WHAT IS NEEDED: Could you copy exactly the lines below from the one with "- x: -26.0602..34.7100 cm" to the one with "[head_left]", inclusive, leaving out any pictures?

MATERIAL FOR THIS EXERCISE:
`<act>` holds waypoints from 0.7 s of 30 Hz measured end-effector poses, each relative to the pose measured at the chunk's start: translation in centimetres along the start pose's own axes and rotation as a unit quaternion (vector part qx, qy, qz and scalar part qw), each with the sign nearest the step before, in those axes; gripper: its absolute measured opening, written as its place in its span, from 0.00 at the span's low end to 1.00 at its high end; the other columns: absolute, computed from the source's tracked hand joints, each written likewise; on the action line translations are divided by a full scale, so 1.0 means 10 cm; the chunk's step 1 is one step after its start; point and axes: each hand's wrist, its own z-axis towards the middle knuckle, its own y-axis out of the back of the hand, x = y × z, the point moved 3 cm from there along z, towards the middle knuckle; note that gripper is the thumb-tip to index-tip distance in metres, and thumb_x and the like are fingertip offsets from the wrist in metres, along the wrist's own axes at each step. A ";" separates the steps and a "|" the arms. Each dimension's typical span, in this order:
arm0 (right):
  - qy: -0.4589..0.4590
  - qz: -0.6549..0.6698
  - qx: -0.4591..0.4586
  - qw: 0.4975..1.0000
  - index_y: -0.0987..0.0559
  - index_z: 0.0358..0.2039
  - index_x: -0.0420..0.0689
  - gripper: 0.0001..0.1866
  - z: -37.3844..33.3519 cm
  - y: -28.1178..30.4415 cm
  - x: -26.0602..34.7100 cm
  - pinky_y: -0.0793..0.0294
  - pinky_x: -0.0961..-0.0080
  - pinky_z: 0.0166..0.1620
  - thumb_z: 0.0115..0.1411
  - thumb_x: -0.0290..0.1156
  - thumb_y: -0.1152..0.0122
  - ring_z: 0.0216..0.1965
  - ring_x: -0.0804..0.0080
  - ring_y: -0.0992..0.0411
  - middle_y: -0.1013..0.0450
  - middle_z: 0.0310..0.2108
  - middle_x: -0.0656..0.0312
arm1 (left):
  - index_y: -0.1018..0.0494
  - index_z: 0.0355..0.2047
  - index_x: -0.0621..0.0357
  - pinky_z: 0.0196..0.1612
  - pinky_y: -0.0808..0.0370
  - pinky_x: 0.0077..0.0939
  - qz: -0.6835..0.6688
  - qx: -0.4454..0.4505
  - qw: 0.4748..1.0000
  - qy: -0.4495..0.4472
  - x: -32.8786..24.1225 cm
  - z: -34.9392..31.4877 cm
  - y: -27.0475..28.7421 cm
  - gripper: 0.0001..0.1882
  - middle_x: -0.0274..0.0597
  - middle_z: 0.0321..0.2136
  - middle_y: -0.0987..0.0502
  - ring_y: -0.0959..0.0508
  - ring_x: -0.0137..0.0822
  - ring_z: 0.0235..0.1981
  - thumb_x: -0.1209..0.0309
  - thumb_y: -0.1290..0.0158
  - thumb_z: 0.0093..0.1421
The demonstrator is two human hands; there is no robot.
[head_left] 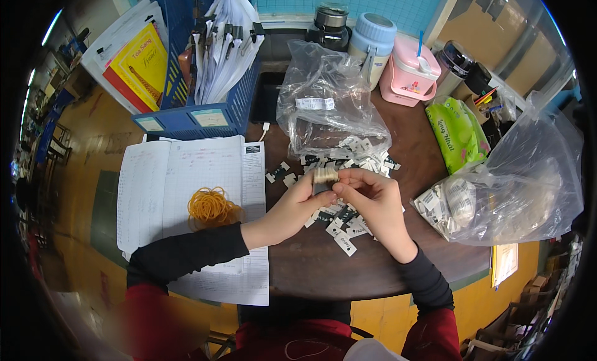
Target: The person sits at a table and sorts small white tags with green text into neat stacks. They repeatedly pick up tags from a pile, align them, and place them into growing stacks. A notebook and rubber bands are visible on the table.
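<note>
A small stack of white labels (324, 175) is held upright between my two hands over the table. My left hand (292, 207) is closed round its left side, the thumb in front. From the right, my right hand (376, 204) pinches at the stack's edge with thumb and fingertips. Beneath and around both hands lies a loose pile of black-and-white labels (345, 238), partly hidden by the hands. Just beyond, a clear plastic bag (333, 115) lies with its near end against the pile.
Orange rubber bands (213, 207) sit on an open notebook (140, 193) at left. Behind it stands a blue file rack (186, 121) with clipped papers. A bag of bundled labels (510, 199), green tissue pack (457, 134), pink container (407, 78) and blue-lidded flask (372, 47) stand right and back.
</note>
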 end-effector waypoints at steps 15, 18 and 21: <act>0.016 0.072 0.025 0.997 0.24 0.49 0.34 0.15 -0.05 -0.05 -0.17 0.22 0.79 0.47 0.62 0.14 0.38 0.42 0.76 0.22 0.21 0.40 0.59 | 0.33 0.56 0.59 0.51 0.27 0.23 -0.200 0.044 0.979 0.002 0.14 -0.09 0.10 0.15 0.33 0.44 0.25 0.25 0.24 0.45 0.74 0.48 0.70; 0.037 0.090 0.012 0.995 0.24 0.49 0.34 0.15 -0.06 -0.08 -0.21 0.22 0.78 0.46 0.62 0.13 0.37 0.41 0.75 0.22 0.22 0.41 0.58 | 0.31 0.55 0.59 0.50 0.27 0.22 -0.207 0.043 0.977 0.009 0.12 -0.10 0.09 0.14 0.32 0.42 0.24 0.25 0.24 0.44 0.74 0.48 0.70; 0.068 0.104 0.035 0.992 0.25 0.48 0.34 0.15 -0.07 -0.11 -0.23 0.21 0.77 0.45 0.61 0.13 0.37 0.39 0.74 0.22 0.22 0.40 0.58 | 0.30 0.54 0.60 0.50 0.27 0.22 -0.182 0.033 0.983 0.017 0.10 -0.11 0.09 0.14 0.33 0.43 0.24 0.24 0.24 0.44 0.73 0.47 0.70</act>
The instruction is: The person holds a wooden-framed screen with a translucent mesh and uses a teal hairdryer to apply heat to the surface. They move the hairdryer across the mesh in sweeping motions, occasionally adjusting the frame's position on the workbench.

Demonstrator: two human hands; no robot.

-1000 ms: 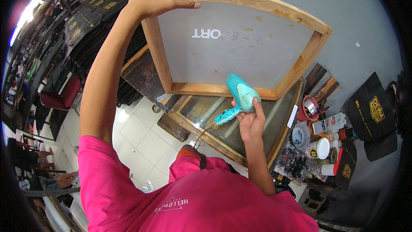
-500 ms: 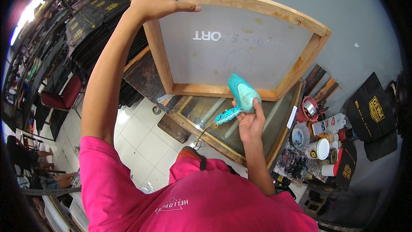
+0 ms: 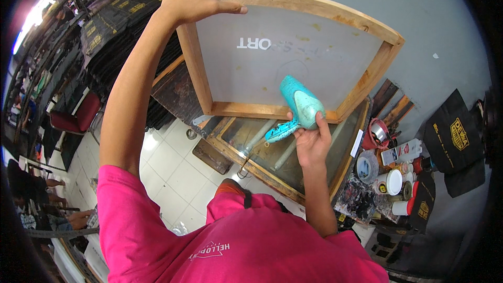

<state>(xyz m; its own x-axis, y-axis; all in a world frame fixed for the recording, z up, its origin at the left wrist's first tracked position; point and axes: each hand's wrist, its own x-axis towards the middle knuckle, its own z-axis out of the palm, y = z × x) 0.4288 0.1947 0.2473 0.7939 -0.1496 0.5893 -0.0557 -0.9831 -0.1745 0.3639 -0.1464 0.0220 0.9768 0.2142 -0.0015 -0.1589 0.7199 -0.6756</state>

PROBLEM SOLUTION:
  - x: -26.0602..34.7100 cm
  - pinky_y: -0.0793..0.0294
  - pinky_x: -0.0961..-0.0080
  - pinky_z: 0.0166..0.1620
  - thumb_z: 0.0115..0.1411
  - thumb_x: -0.0290..0.1156
  - thumb_y: -0.1152..0.0122
  - ring_z: 0.0216..0.1965
  - ring_x: -0.0804..0.0080
  - ring_y: -0.0992..0.0411
  - middle_y: -0.1013..0.0450
  - middle_z: 0.0310..0.2108
  - middle_x: -0.0656..0.0312
arm1 (left):
  - index_y: -0.1018..0.0494
  - index_z: 0.0355..0.2047
  - index_x: -0.0621..0.0357
  - pinky_z: 0.0196..0.1612
  - pinky_y: -0.0808..0.0370
  - pinky_x: 0.0077..0.0939
  - qz: -0.6835..0.6688
  - qx: -0.4454..0.4505
  - qw: 0.4748..1.0000
  - qy: -0.4495..0.4472
  - x: -32.8786..24.1225 cm
  - z: -34.9392..31.4877 cm
  - y: -27.0475..28.7421 cm
  - gripper: 0.0001..0.1882
  - middle_x: -0.0274..0.0597
  - middle_z: 0.0321..0.2136
  - middle_y: -0.0987..0.0502
  - ring_y: -0.0959..0.0508
  - ring_x: -0.0137..0.0822
  - ring_z: 0.0235..0.1981
  - thumb_x: -0.1209..0.0309
  - thumb_y: -0.1290..0.0158
  - thumb_z: 0.0093..0.1421
The demonstrator is two human hands; there is no robot.
[head_left] 

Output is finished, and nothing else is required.